| INSTRUCTIONS TO FOLLOW |
A faithful copy of the listing below is needed, with its pictures left out.

| INPUT DATA |
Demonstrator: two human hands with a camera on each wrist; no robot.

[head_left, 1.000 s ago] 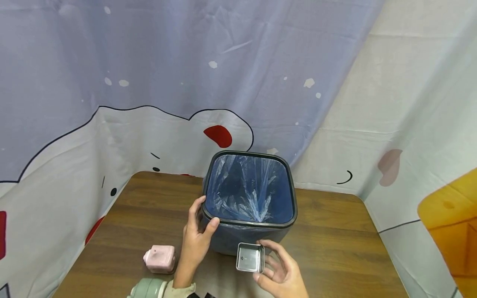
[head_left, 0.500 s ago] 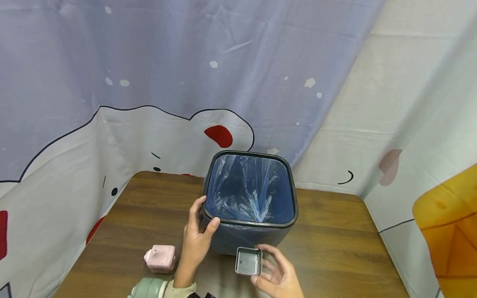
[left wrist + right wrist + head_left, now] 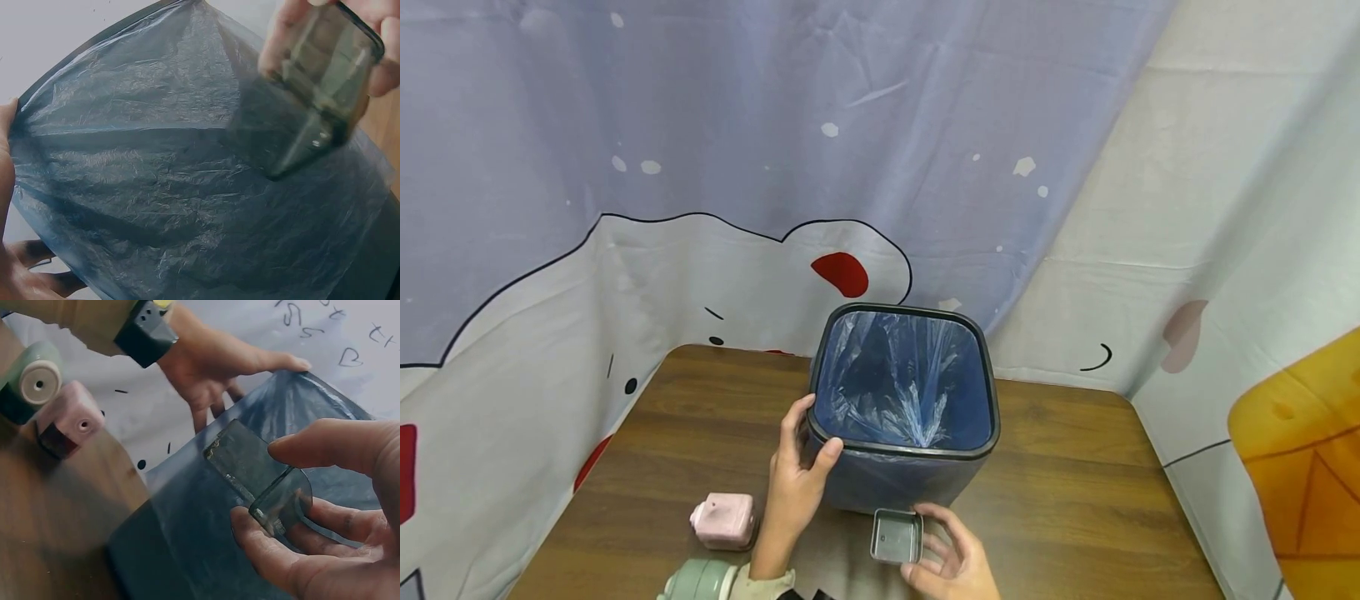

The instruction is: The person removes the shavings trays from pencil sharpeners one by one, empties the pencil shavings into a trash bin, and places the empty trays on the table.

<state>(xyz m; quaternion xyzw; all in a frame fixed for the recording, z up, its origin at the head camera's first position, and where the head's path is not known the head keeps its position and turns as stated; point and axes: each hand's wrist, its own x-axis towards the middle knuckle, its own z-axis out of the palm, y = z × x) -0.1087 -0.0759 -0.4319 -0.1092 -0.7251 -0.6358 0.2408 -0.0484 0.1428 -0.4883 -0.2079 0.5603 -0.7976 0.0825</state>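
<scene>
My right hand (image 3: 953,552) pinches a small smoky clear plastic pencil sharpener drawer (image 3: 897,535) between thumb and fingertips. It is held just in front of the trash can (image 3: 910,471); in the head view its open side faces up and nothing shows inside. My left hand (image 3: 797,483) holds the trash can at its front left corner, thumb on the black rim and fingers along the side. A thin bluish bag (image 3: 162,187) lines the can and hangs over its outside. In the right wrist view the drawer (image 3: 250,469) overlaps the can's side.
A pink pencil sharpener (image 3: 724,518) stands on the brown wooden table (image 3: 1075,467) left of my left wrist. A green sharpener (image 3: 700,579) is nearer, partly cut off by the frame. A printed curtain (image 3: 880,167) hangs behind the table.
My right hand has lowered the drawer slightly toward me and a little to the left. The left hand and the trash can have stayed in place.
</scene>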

| OUTPUT BELOW |
Demonstrator: two human hands with a camera on each wrist; no robot.

[head_left, 1.000 s ago] 
[head_left, 0.500 s ago] 
[left wrist + right wrist + head_left, now] 

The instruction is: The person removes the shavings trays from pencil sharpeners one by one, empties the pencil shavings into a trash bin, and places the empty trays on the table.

<state>(xyz m; quaternion xyzw; all in a frame fixed for the recording, z up, its origin at the head camera's first position, and where the head's path is not known the head keeps its position and turns as stated; point and axes: each hand's wrist, its own x-axis towards the middle knuckle, its own z-axis out of the palm, y = z × x) -0.1087 -0.0759 -0.4319 -0.1092 -0.7251 -0.6358 0.2408 -0.0484 0.1428 -0.4883 -0.2079 0.5603 -0.7976 0.0825</state>
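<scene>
My right hand (image 3: 953,552) pinches a small smoky clear plastic pencil sharpener drawer (image 3: 897,535) between thumb and fingertips. It is held just in front of the trash can (image 3: 910,471); in the head view its open side faces up and nothing shows inside. My left hand (image 3: 797,483) holds the trash can at its front left corner, thumb on the black rim and fingers along the side. A thin bluish bag (image 3: 162,187) lines the can and hangs over its outside. In the right wrist view the drawer (image 3: 250,469) overlaps the can's side.
A pink pencil sharpener (image 3: 724,518) stands on the brown wooden table (image 3: 1075,467) left of my left wrist. A green sharpener (image 3: 700,579) is nearer, partly cut off by the frame. A printed curtain (image 3: 880,167) hangs behind the table.
My right hand has lowered the drawer slightly toward me and a little to the left. The left hand and the trash can have stayed in place.
</scene>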

Nothing more will be written for this answer.